- **REQUIRED ACTION**
Please copy each line below that contains the word "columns".

- **MATERIAL SUPPLIED**
:::
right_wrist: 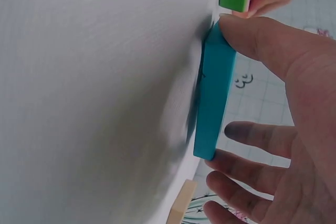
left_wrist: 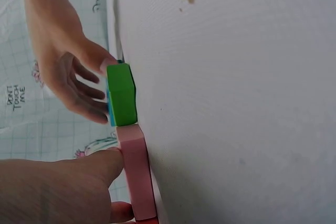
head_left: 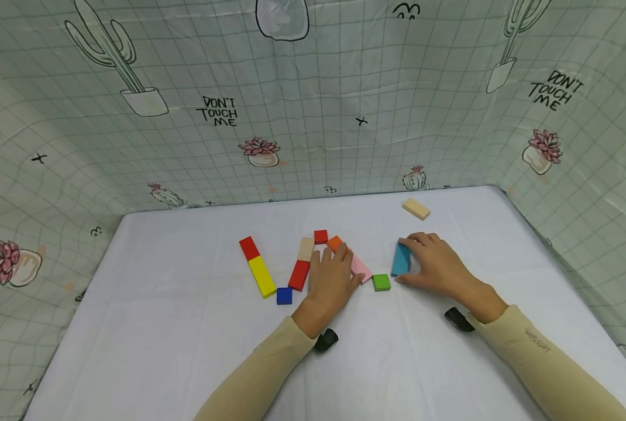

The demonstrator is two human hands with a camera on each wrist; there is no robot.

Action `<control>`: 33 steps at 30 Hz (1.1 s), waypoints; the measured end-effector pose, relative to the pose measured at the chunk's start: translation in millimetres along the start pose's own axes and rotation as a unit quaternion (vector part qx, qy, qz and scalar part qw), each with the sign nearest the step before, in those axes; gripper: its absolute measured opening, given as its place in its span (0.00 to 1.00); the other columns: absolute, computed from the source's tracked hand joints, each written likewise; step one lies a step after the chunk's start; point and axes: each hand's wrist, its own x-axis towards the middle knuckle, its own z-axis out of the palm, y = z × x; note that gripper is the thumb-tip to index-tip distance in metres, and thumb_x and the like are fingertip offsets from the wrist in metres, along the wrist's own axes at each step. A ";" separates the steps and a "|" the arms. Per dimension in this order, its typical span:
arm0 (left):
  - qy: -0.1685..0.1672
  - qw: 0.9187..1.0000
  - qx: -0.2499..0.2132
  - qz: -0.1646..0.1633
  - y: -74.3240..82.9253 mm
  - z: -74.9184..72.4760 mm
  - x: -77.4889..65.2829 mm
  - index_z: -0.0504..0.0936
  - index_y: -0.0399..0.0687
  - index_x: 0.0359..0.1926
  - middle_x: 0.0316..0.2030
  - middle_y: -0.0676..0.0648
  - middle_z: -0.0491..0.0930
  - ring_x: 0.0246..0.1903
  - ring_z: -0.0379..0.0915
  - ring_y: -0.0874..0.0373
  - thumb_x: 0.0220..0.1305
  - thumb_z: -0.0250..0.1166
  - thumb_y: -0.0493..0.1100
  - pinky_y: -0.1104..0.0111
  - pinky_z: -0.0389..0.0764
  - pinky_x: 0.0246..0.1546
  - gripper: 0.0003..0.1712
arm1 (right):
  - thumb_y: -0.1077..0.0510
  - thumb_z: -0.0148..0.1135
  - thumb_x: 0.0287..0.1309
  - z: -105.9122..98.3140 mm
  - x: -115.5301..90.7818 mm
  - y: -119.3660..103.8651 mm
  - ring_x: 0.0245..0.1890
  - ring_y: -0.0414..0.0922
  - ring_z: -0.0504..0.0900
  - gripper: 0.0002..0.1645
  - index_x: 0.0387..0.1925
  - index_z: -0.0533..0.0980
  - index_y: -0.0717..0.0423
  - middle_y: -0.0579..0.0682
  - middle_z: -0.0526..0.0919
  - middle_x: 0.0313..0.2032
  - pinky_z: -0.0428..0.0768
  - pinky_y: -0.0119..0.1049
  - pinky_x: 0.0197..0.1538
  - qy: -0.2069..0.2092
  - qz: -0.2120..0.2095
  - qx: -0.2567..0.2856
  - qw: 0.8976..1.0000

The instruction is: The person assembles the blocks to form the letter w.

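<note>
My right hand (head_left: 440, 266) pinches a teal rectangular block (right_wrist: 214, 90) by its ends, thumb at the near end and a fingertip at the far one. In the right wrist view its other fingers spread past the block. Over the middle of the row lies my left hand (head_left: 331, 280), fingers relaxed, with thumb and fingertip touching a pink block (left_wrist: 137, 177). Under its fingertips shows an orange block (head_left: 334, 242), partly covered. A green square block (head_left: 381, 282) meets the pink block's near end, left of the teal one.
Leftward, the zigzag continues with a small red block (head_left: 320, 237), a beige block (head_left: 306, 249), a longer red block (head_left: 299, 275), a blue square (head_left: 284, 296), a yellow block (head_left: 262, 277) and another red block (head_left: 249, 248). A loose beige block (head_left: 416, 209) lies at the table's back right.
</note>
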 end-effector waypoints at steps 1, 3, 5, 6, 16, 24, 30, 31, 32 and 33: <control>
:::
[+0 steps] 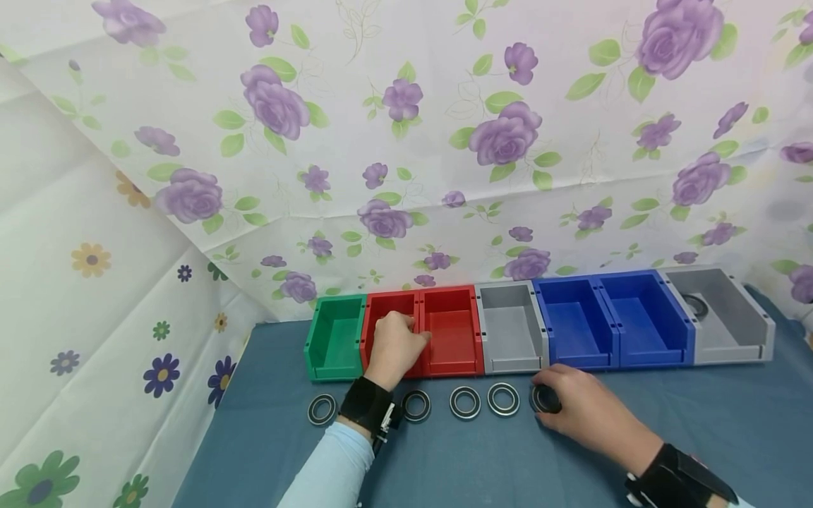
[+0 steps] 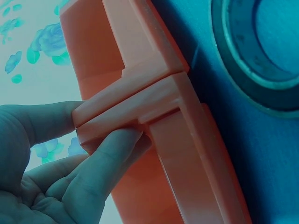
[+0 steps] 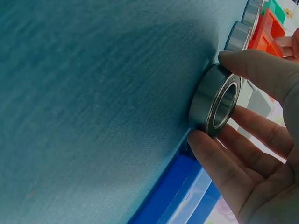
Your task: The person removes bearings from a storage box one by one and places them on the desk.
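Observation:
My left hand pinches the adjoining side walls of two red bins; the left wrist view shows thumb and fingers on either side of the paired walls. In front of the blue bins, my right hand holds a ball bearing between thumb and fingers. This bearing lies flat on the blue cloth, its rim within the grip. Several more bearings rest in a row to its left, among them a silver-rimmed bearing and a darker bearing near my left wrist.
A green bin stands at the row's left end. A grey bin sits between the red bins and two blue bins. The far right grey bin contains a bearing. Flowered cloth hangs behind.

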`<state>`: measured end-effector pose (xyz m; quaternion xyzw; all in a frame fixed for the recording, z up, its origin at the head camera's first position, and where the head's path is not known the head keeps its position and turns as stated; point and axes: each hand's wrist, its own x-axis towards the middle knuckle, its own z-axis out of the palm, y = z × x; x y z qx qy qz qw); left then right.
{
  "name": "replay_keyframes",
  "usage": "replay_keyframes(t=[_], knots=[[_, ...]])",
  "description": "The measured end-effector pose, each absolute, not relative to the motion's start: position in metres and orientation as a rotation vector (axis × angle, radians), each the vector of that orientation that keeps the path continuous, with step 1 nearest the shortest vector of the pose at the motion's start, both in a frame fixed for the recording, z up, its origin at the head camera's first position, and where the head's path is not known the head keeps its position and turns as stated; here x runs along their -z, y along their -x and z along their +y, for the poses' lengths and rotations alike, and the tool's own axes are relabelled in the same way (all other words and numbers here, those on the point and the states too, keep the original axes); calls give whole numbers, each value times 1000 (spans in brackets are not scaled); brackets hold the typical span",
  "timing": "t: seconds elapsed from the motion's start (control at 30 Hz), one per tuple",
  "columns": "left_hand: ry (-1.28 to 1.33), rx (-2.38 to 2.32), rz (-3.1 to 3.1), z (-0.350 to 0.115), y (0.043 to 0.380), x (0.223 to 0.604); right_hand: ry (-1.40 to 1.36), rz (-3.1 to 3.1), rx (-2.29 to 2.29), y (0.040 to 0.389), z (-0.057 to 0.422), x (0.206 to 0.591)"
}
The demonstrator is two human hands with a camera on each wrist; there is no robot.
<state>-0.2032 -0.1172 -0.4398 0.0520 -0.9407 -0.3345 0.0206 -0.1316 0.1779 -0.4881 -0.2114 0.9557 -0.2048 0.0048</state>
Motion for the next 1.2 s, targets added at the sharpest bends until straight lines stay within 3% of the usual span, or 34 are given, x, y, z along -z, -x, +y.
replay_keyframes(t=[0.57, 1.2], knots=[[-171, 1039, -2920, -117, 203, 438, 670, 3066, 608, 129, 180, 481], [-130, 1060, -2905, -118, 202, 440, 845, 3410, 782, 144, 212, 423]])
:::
- **TASK SOLUTION**
Action `<control>`: 33 steps at 30 Hz (1.1 s), waypoints; the measured end-effector pose, relative to the pose measured at the chunk's start: translation in millimetres along the start pose's own axes and rotation as a unit quaternion (vector part qx, qy, qz and scalar part qw), each with the sign nearest the step before, in those axes; gripper: its absolute measured opening, given as its place in its span (0.00 to 1.00); the other columns: absolute, computed from the source's tracked hand joints, each written likewise; step one lies a step after the chunk's start; point and axes: each hand's wrist, its own x-axis towards the middle knuckle, its own z-axis out of the palm, y = z × x; note that gripper is the thumb-tip to index-tip distance in metres, and thumb_x and the like are fingertip offsets from the wrist in metres, along the wrist's own axes at each step. A ";" separates the steps and a "|" the arms. Per dimension in this order, its typical span:
  "columns": "left_hand: ry (-1.28 to 1.33), rx (-2.38 to 2.32), rz (-3.1 to 3.1), z (-0.350 to 0.115), y (0.043 to 0.380), x (0.223 to 0.604); right_hand: ry (-1.40 to 1.36), rz (-3.1 to 3.1), rx (-2.29 to 2.29), y (0.040 to 0.389), z (-0.057 to 0.422), x (0.206 to 0.591)"

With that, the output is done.